I'm not sure it's totally impossible in the uk. My dad was 87 and in hospital when he was (finally) diagnosed with lung cancer and given a few weeks to a few months to live. He asked the consultant if he could be 'put down'. Of course not. But the absolutely wonderful ward doctor was very understanding when I said we were very anxious that my dad shouldn't be in any pain. We really pushed this and the doctor said that he could increase pain relief but it would probably hasten death. I went in one morning and he said that he'd sat with my dad for a while during the night and discussed this with him and he was clear that he wanted as much pain relief as he could be given so he (the doctor) was content to administer this. My dad died 2 days later. I believe, but don't know, that this was down to the doctor. I am eternally grateful to him.
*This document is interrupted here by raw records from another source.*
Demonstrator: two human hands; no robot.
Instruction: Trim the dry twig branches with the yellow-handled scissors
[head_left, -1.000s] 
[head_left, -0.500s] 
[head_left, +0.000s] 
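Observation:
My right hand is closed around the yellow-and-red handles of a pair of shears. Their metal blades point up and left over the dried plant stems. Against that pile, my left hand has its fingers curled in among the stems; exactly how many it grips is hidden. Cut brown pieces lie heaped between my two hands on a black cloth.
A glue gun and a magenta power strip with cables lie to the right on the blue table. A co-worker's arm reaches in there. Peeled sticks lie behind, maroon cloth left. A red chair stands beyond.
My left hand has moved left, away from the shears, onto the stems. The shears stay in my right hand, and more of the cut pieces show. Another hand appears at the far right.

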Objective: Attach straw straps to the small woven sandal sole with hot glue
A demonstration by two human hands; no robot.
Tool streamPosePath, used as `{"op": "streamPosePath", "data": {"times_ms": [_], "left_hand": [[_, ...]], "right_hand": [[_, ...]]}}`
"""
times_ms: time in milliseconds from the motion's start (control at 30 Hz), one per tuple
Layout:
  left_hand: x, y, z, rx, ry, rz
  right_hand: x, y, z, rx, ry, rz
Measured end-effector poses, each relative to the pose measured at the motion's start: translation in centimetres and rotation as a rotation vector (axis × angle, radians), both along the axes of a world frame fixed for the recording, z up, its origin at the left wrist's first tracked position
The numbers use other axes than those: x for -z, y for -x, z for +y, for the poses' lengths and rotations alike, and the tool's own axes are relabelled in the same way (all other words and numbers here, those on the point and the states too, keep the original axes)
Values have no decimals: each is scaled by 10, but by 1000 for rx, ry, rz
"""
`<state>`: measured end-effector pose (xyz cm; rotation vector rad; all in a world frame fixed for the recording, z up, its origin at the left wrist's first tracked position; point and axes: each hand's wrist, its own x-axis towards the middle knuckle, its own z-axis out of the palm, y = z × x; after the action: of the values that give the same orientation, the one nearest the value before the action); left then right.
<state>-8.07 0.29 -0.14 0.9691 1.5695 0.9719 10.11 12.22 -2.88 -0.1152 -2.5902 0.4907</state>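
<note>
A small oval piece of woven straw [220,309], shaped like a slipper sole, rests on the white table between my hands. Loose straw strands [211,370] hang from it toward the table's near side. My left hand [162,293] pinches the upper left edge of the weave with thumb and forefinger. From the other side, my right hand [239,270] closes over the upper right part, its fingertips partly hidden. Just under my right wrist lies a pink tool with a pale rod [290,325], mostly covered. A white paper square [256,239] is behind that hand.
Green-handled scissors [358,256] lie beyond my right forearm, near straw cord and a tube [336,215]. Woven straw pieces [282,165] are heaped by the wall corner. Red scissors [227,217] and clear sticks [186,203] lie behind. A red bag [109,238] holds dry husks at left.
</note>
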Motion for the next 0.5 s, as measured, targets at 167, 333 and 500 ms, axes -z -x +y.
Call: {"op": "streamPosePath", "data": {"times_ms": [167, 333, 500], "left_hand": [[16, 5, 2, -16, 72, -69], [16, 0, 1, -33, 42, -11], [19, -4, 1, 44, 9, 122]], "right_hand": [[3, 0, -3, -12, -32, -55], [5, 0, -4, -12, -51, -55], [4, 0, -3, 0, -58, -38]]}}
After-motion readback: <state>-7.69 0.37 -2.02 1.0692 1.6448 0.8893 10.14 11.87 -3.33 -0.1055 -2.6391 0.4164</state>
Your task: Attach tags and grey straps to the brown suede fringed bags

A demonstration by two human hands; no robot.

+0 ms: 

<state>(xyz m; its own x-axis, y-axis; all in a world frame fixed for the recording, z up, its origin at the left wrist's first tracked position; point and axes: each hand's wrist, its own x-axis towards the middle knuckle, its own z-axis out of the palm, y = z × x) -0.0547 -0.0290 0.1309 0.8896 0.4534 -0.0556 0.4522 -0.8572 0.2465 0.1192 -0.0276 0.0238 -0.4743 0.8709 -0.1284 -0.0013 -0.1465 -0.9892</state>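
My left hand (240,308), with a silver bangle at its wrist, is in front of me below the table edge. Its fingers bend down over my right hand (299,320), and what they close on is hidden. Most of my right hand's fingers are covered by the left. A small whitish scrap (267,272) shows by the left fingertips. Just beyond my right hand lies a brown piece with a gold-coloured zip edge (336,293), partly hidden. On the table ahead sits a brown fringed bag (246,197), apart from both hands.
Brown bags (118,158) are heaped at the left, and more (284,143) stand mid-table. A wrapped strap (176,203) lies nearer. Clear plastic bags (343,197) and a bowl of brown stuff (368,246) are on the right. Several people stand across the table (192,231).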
My mother on the other hand suffered a three year decline with dementia. I wouldn't let my dogs suffer like that.

MarthaArthur · 09/02/2018 19:56

I 100% will be campaigning for this to happen in the UK. I was once a carer for anything from dementia/cancer and motor neurons and other illnesses.

My family member died of MN disease. Imagine beimg stuck in bed. Unable to use your limbs. Your body in agony but you cant speak you cant move and eventually you cant swallow or breathe but the whole time your mind knows exactly whats coming. If you would genuinelly be fine with that happening to you then crack on. I dont find it ok to forcefully make someone suffer to death. Artificial feedings and life prolonging medication can be more cruel that kind.

MaxWeber · 09/02/2018 19:57

We already do have the right to die. Suicide is not illegal.

We just don't have the right to oblige someone else to kill us. Thank God.

MarthaArthur · 09/02/2018 19:58

I mean that as if your mind is sharp you can make your own decision on your life. With dementia i dont think its right for people to suffer.

MarthaArthur · 09/02/2018 19:58

Suicide is not illegal now. That does not help people who are paraplegic and want to end their life.

MaxWeber · 09/02/2018 20:01

that does not help people who are paraplegic and want to end their life

Indeed. Those people just need to convince a loved one or medical professional to kill them and face the consequences.

What you are arguing for is the right to kill, not the right to die.

Lots of sloppy thinking on this issue.

blueskypink · 09/02/2018 20:04

And people shouldn't have to commit suicide and risk a botched, painful death - or a failed attempt. They should be helped to a painless and quick death if it's what they want.